▶ EXERCISE BRIEF: Using the records below, output the stretch that opens with the line containing "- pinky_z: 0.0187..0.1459" and closes with the line containing "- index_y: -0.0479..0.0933", exactly and including both lines, with nothing more.
═══ DATA EXCERPTS ═══
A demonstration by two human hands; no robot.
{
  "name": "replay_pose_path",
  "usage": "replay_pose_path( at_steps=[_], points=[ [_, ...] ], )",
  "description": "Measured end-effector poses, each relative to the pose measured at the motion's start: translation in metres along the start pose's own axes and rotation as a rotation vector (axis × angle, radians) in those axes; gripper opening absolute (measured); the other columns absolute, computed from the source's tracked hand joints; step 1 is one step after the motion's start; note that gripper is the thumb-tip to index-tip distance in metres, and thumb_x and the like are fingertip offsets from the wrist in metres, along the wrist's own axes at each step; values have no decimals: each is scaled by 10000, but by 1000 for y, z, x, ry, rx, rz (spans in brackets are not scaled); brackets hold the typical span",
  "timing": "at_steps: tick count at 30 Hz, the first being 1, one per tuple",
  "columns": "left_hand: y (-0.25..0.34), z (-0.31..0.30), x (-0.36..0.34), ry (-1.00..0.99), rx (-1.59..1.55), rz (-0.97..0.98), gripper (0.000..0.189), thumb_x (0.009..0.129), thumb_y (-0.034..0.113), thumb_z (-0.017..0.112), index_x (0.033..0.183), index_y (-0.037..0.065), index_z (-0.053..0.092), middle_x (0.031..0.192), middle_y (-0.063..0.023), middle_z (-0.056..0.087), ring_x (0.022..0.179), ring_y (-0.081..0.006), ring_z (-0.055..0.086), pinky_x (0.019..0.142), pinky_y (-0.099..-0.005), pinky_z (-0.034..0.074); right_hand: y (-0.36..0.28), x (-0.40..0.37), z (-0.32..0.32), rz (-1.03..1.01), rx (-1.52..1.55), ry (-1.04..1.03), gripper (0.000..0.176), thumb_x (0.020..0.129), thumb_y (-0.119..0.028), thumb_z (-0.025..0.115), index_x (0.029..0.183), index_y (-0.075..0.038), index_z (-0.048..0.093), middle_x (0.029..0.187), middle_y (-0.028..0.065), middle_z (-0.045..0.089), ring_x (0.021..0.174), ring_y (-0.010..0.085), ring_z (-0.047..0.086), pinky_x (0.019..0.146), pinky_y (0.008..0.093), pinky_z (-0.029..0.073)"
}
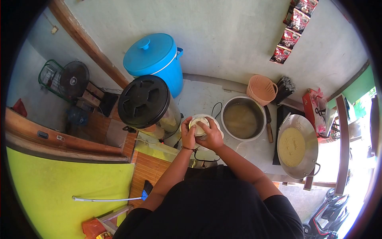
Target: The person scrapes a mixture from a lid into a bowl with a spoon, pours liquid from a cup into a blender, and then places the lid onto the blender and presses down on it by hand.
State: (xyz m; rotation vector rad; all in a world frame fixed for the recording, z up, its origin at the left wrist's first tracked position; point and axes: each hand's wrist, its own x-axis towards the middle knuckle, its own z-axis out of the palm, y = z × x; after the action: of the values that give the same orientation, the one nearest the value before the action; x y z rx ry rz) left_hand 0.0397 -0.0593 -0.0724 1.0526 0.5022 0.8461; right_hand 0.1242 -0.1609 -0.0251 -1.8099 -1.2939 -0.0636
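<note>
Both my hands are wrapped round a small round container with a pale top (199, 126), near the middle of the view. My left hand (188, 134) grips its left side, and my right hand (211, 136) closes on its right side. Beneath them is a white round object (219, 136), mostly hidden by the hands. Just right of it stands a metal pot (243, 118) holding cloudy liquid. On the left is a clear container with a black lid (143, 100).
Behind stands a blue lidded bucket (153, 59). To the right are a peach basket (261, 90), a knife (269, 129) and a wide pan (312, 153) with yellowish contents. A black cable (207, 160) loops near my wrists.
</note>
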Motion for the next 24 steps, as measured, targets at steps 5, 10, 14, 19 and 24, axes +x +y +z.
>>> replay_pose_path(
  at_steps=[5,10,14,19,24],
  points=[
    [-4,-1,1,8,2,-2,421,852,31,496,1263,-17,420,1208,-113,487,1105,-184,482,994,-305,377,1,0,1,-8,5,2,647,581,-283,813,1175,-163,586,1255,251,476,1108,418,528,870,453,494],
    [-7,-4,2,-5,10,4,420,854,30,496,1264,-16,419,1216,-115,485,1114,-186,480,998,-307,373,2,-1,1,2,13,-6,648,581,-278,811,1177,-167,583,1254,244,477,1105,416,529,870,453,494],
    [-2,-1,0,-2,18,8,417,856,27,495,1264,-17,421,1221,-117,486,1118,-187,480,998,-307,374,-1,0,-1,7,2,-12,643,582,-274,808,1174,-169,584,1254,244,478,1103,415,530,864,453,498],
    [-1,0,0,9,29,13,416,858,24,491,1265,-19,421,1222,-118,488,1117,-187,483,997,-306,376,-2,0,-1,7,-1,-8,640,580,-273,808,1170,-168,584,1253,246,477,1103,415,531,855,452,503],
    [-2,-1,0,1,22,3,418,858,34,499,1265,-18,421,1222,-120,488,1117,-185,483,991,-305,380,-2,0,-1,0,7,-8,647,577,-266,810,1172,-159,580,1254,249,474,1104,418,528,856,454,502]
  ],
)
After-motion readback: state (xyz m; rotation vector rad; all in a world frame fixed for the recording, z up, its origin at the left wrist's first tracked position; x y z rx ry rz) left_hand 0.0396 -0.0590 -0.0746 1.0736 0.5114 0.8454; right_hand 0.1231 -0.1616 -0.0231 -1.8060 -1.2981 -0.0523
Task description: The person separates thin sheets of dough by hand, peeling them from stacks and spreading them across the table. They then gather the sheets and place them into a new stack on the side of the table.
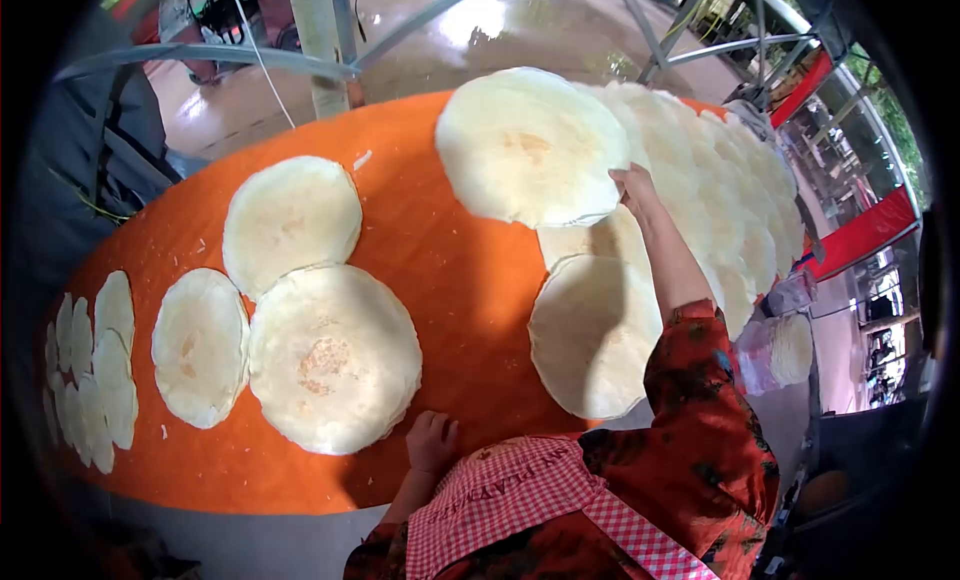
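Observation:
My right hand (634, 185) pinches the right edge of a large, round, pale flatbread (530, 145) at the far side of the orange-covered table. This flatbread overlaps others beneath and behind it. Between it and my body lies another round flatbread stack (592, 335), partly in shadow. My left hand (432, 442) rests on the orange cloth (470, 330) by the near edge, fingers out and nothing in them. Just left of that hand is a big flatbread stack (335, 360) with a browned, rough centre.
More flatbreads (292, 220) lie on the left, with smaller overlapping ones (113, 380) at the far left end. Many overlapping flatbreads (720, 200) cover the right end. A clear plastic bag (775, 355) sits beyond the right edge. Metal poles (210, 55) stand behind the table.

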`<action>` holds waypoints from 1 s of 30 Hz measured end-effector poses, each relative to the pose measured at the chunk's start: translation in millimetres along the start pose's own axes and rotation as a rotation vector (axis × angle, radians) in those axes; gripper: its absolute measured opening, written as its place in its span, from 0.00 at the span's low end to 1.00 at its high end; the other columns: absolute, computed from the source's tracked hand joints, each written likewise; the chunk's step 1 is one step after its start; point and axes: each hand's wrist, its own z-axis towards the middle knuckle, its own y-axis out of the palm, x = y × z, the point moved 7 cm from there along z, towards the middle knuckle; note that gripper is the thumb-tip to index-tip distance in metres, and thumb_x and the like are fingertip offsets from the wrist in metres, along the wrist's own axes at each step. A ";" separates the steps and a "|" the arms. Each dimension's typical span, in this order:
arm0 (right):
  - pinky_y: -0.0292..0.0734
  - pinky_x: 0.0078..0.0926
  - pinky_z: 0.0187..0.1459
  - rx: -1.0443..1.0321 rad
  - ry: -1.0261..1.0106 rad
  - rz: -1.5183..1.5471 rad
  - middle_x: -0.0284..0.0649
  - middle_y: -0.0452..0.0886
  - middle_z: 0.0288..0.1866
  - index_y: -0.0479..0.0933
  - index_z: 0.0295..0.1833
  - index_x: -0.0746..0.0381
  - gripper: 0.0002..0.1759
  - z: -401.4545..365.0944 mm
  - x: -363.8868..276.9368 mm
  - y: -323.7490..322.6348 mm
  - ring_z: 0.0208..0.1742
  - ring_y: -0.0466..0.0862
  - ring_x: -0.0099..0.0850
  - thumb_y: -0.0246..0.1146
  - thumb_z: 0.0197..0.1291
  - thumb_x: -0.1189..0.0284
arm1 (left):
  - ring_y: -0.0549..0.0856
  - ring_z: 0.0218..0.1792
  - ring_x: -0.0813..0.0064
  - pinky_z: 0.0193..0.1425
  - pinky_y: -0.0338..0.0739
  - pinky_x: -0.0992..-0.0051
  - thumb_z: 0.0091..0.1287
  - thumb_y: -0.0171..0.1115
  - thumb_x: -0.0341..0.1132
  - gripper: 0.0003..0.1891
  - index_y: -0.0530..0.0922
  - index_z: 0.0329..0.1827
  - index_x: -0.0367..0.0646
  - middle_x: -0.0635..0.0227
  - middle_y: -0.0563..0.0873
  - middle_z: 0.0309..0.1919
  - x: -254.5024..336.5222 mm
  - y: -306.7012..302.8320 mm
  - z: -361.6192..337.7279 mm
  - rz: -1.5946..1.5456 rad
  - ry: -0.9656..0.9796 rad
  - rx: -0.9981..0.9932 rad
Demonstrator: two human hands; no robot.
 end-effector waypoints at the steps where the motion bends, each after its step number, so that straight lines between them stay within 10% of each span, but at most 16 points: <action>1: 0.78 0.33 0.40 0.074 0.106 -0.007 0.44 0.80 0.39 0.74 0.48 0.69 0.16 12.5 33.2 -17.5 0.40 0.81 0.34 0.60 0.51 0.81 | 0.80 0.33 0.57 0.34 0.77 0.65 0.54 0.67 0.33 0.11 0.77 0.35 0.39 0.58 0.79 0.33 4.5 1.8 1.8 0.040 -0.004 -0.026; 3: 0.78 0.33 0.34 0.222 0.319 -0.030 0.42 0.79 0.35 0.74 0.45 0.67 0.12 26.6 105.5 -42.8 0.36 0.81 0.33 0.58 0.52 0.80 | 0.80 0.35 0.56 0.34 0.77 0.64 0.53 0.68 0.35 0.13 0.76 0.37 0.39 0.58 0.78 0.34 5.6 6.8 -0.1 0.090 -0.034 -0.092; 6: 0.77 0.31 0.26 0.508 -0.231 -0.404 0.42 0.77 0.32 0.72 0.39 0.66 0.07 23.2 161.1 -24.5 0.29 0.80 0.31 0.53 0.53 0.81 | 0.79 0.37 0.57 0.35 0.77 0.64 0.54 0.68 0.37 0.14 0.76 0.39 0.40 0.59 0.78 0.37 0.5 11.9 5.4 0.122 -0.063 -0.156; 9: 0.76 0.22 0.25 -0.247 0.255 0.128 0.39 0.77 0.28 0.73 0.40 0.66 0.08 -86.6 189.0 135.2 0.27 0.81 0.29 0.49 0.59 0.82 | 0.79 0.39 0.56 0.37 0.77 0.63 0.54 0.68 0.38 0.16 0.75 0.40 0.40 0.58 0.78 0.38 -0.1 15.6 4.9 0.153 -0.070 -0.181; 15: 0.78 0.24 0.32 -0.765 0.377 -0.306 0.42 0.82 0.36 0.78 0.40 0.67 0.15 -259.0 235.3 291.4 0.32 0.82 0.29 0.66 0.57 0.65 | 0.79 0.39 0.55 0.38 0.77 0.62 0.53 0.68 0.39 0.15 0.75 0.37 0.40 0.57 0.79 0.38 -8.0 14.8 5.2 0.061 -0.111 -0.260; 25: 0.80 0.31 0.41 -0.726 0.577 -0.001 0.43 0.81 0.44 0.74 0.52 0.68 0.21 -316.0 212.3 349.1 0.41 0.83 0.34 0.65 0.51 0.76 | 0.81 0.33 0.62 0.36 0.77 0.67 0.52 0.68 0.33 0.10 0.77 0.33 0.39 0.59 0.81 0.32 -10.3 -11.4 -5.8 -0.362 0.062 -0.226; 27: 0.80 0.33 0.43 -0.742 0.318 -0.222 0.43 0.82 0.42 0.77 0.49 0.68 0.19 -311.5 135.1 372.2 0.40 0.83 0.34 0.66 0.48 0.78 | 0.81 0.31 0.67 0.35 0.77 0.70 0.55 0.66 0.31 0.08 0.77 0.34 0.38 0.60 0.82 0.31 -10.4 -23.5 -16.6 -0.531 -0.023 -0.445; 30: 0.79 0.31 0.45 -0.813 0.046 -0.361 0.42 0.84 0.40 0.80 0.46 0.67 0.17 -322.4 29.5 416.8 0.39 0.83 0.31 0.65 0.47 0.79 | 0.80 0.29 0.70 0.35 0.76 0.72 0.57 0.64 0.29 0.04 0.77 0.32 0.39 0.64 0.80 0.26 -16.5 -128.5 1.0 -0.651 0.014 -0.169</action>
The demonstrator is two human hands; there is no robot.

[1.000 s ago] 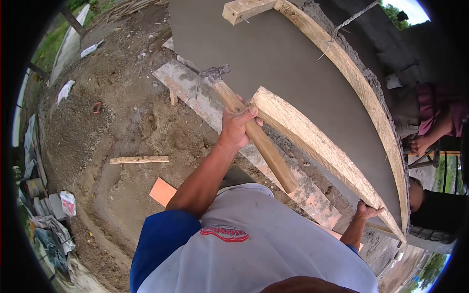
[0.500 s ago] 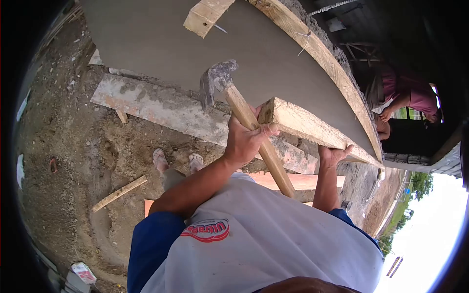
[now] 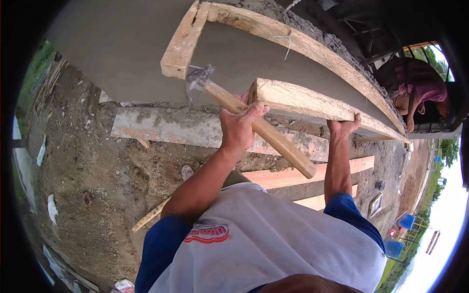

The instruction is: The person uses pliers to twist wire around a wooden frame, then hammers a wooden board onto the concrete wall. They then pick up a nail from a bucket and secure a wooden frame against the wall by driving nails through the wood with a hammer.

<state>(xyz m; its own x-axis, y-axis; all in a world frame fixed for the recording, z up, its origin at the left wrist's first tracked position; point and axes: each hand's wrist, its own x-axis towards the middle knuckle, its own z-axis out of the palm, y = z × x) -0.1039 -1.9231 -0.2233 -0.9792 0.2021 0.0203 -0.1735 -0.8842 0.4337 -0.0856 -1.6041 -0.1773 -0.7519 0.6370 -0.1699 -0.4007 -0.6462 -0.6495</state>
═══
▶ COMPLETED TASK:
  - pinky_z: 0.0187..0.1459
  - rx: -1.0443..1.0321 rad
  - ry: -1.0261..1.0106 rad
  - rz: -1.5183..1.5471 rad
  - middle_x: -0.0284..0.0649
  - middle_y: -0.0452..0.0886
  - middle_z: 0.0288..0.1866
  - index_y: -0.0479..0.0933

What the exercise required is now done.